Violeta’s condition required her to work in dim light, darkening her computer screen to low levels. Exasperated sighs and moans – stretched and rendered inhumanly synthetic – capture a deeply relatable experience of frustration: mid-pandemic, stuck at home, longing for an exodus to a club dancefloor. Violeta’s voice also appears at its most dexterous across Limerencia. Speaking in tongues on ‘Maldoror’, she spins minimal techno through a three-pronged beat, whilst ‘Dry Season’ collapses into a screaming occultist sacrifice. Midway into ‘Nuevo Paris Piano’, she emulates the tck-tck-tck-tck of a snare drum, taking on the distorted square wave of gabber.

The BPM is brought to a sudden near standstill on ‘Interlude’, a shimmering, chromatic break that slices the record in half. The birdsong and heartbeat would be unbearably tacky on any straight-faced ambient production, but Violeta’s cool flamboyance allows it to work. As part of the queer power-duo A.M.I.G.A with Hiela Pierrez, she sculpts epically over-the-top trance that delivers a performance of superficiality. The same tongue-in-cheek approach comes out in Limerencia, where orgasmic noises and cataclysmic drops both satirise and play into campy techno and sexualised pop.

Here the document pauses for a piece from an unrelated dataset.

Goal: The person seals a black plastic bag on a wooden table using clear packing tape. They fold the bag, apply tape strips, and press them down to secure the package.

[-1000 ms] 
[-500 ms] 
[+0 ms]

Traffic and sirens fade in and out of ‘Lagrima Viva’, a tribute to the poem of the name by Argentine writer Oliverio Girondo. "Llorar el sueño. Llorar ante las puertas y los puertos. Llorarlo todo, pero llorarlo bien." ("Cry the dream. Cry at the gates and ports. Cry it all, but cry it well.") The spoken-sung verse is accompanied by a Gregorian chant, while the track also partners with ‘Maldoror’ which similarly draws from the Latin literary canon, nodding to the Uruguayan-French surrealist Lucien Ducasse’s Les Chants de Maldoror. The novel is centred on an evil protagonist who has renounced conventional morality to have sex with animals and cast spells. Its themes of sexual potency, occultism and decadence resonate with the track itself – ‘Maldoror’ moves with a sinister fluidity, the eerie vocals executing a dread-drenched build.

Following in the vein of her 2019 album Sentient, almost all of the eight-tracks of Limerencia were executed collaboratively, with input from NAAFI’s Nick León, Cork-based Lighght, the cryptic producer El Plvybxy from Buenos Aires, and anonymous New York-based artist PRJCTN. This collective of featured artists goes some way to explaining the eclectic nature of the album that refuses to crystallise into a single, recognisable genre.

Unlike previous productions, however, Limerencia has a much airier feel. Sentient was grounded in cybernetics, embodying alien robotics and ghostly digital entities. Limerencia though is a more hybrid and meditative project. Organic field recordings, such as water flowing from La Plata River and half-audible conversations, are manipulated with textured sound design and xenomorphic processing. This concept is emulated in the album artwork that features grass and flowers, coated in Cronenberg jelly.

While Violeta claimed that she set out to make a record that uses the "sedative properties just as the melodies of a musical box," it’s hard to characterise Limerencia as coming off as soothing as this statement implies. That being said, it does suggest a warmer, more ambient direction – a testament to her flexibility as one of the most interesting up-and-coming-producers around.